Those look useless. Imagine we had to add wrappers around *every* MSR we
touch in the kernel...

> +
> +static inline u64 xfd_capable(void)
> +{
> +	return xfeatures_mask_user_dynamic;
> +}

A small helper which returns an u64 but is used in boolean context?
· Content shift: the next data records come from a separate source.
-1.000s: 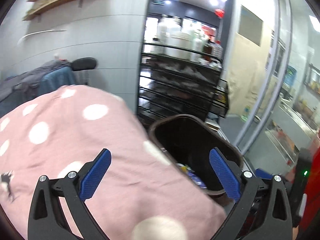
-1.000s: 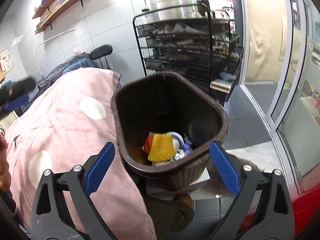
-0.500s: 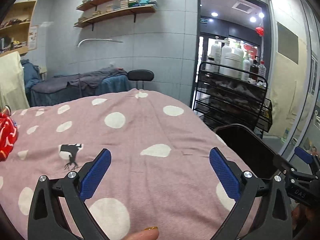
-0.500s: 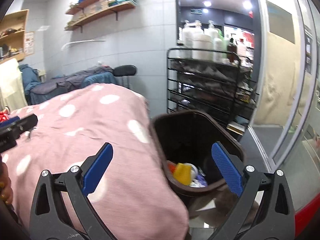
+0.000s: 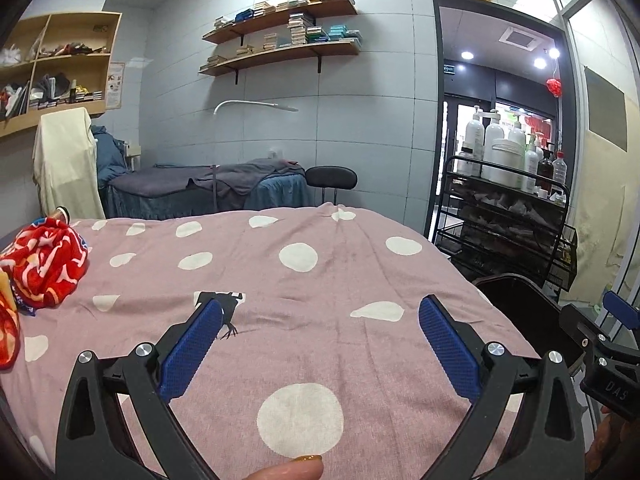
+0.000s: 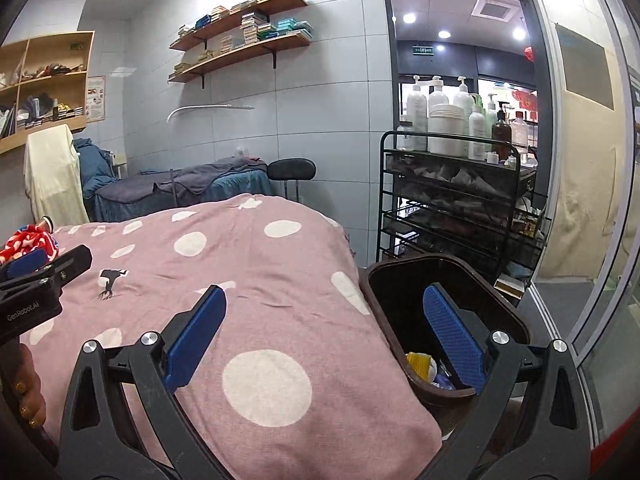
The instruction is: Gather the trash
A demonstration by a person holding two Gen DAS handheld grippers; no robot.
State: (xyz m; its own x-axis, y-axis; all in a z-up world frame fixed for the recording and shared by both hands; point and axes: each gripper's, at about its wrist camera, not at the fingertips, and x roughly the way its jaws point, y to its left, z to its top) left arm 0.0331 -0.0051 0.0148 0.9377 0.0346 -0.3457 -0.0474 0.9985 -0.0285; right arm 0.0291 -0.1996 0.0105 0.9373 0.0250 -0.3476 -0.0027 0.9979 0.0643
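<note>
Two hand-held grippers, black frames with blue finger pads

Left gripper (image 5: 320, 328) and right gripper (image 6: 322, 330): matching black triangular cut-out arms, silver round screws (image 5: 144, 349) at the pivots, textured blue pads (image 6: 196, 336) on the fingers. White lettering "GenRobot.AI" (image 6: 23, 311) on the left unit's body, "DAS" (image 5: 616, 386) on the right unit's. Fingernails (image 5: 306, 458) wear gold polish
</note>
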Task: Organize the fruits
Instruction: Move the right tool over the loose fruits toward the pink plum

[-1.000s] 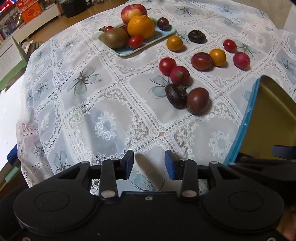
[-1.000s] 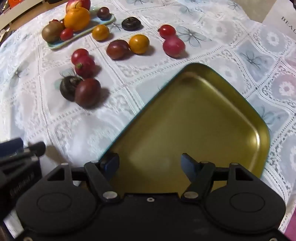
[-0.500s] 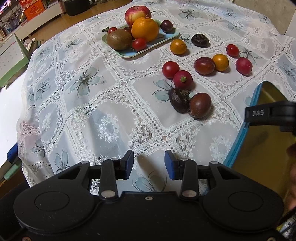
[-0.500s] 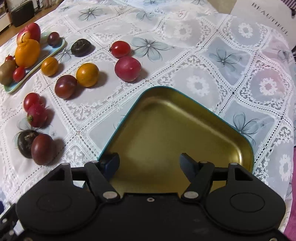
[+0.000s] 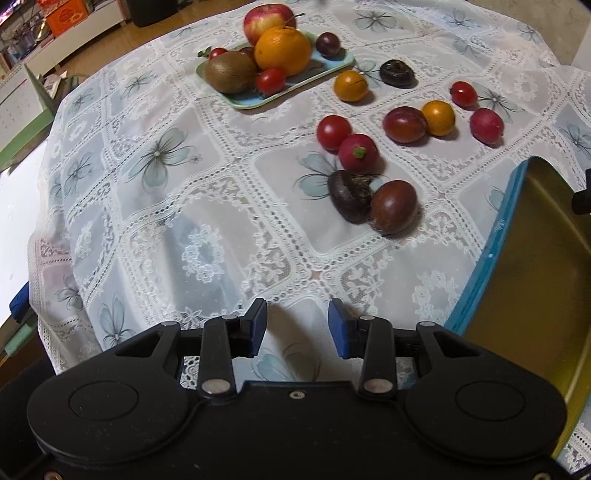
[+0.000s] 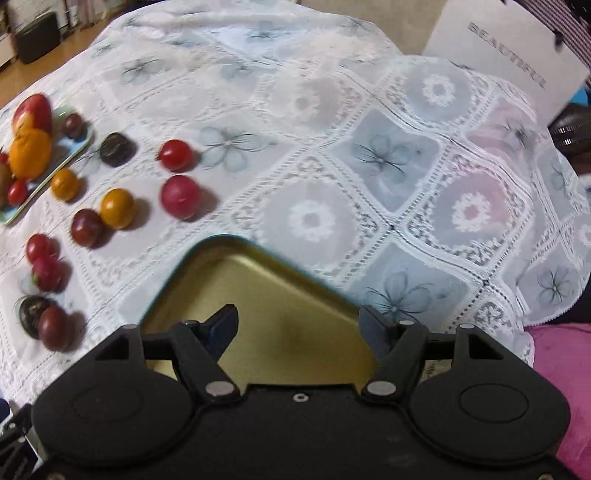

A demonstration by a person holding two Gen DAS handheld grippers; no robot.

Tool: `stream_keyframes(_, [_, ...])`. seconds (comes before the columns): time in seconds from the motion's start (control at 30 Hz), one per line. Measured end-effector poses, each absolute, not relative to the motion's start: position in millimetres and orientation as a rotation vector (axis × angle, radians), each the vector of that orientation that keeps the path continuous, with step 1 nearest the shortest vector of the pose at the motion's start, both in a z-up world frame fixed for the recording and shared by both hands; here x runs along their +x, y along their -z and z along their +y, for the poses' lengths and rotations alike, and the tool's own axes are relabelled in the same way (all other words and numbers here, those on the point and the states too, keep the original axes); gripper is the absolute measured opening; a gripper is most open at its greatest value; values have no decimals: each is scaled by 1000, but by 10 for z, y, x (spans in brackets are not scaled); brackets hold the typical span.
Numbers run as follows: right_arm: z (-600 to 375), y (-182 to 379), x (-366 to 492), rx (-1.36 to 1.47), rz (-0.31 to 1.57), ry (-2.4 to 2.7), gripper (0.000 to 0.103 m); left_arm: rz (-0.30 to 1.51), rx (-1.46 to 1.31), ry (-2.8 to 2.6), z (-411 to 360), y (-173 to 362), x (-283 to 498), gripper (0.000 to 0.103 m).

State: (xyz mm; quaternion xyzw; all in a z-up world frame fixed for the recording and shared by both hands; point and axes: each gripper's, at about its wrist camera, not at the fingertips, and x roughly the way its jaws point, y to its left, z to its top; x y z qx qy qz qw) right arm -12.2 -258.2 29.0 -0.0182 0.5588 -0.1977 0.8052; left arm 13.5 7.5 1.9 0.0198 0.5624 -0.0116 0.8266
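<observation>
Several small fruits lie loose on the lace tablecloth: a dark brown plum (image 5: 393,211) beside a black fruit (image 5: 349,195), a red tomato (image 5: 333,131), a pink one (image 5: 358,152) and an orange one (image 5: 438,117). A light blue tray (image 5: 240,100) at the back carries an orange (image 5: 282,50), an apple (image 5: 266,18) and a kiwi (image 5: 231,72). An empty gold tray (image 6: 280,295) with a teal rim lies at the near right. My left gripper (image 5: 297,328) is open above the table's near edge. Over the gold tray my right gripper (image 6: 297,326) hangs open and empty.
A white paper bag (image 6: 509,55) stands at the far right corner. A pink cushion (image 6: 561,373) lies beyond the table's right edge. A dark box (image 6: 37,37) and wooden floor are at the far left.
The right gripper has swung to the right, so the gold tray slid lower in its view and the fruits shifted left. The left gripper moved slightly forward.
</observation>
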Motion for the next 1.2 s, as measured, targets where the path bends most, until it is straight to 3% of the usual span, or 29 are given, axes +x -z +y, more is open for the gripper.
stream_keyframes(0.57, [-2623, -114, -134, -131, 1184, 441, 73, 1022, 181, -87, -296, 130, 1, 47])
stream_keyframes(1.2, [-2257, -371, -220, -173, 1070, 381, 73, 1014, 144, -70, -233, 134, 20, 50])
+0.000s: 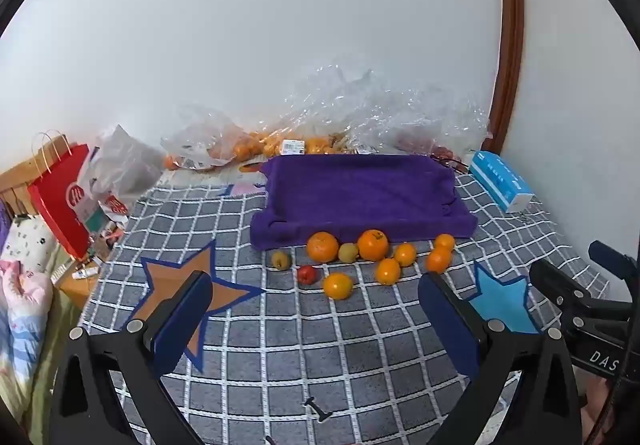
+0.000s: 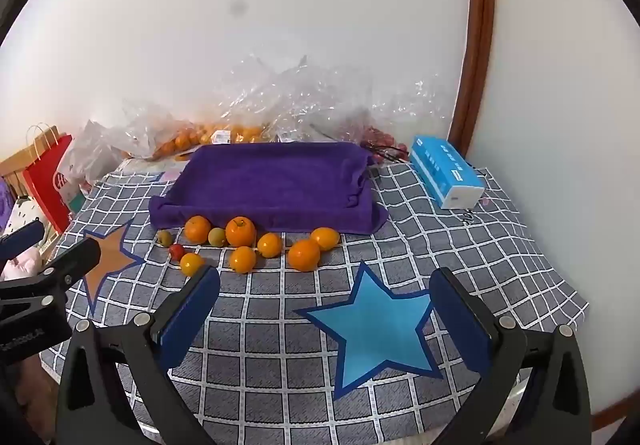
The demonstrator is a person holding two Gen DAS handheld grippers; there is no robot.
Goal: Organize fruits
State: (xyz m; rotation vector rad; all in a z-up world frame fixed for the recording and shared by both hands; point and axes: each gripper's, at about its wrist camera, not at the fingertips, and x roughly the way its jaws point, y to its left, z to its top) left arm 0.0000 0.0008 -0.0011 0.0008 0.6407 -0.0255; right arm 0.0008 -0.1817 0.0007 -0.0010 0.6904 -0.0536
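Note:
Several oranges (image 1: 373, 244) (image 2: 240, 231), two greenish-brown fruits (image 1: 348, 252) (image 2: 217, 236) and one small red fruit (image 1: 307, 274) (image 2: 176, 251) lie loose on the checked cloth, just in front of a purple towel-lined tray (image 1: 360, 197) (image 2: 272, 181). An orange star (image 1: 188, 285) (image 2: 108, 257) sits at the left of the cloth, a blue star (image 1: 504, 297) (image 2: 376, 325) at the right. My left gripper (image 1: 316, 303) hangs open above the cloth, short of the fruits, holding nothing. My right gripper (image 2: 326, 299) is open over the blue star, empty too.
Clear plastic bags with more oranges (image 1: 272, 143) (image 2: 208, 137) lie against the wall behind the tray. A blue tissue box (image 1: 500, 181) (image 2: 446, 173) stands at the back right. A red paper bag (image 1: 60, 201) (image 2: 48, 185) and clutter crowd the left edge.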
Also, this name is wrong: XFD capable is a system which has
X86_FEATURE_XFD set. You should simply use xfeatures_mask_user_dynamic
everywhere since it is __ro_after_init.

> +/**
> + * xfd_switch - Switches the MSR IA32_XFD context if needed.
> + * @prev:	The previous task's struct fpu pointer
> + * @next:	The next task's struct fpu pointer
> + */
> +static inline void xfd_switch(struct fpu *prev, struct fpu *next)
> +{
> +	u64 prev_xfd_mask, next_xfd_mask;
> +
> +	if (!static_cpu_has(X86_FEATURE_XFD) || !xfd_capable())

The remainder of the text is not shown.